§ Dataset extract:
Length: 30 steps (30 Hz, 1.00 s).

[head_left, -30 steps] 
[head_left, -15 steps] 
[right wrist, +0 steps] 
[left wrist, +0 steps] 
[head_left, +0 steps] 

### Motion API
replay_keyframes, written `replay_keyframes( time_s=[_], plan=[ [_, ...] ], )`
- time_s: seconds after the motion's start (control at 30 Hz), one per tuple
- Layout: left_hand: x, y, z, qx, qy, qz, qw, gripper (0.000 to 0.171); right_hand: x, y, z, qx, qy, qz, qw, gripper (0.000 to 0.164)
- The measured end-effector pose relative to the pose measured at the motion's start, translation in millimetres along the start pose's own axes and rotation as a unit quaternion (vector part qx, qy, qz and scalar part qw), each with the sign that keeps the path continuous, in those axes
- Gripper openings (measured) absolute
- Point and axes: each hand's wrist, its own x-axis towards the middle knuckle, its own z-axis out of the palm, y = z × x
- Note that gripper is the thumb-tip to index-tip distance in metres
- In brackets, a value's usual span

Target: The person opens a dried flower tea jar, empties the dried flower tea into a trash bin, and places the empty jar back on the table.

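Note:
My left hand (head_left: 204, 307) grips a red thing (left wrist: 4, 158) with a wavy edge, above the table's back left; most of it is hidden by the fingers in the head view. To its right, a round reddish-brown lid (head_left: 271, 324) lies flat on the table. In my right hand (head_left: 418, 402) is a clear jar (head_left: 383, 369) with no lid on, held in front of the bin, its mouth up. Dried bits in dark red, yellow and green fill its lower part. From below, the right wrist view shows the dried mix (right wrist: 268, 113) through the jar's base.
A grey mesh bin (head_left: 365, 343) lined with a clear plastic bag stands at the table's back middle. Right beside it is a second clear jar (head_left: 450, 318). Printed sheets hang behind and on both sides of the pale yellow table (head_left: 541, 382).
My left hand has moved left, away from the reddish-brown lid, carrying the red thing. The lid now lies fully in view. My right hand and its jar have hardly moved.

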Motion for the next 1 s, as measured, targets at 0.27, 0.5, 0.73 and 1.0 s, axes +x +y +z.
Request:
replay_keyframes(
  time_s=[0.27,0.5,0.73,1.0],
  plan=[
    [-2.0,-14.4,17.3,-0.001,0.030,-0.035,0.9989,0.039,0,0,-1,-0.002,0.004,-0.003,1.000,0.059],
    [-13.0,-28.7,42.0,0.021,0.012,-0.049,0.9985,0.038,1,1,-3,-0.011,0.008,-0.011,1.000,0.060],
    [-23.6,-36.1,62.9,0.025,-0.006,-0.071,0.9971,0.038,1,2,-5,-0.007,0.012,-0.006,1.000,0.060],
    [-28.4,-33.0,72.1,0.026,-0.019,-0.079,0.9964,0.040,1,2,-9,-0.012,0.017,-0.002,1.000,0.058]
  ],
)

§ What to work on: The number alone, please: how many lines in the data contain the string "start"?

§ The completed task: 2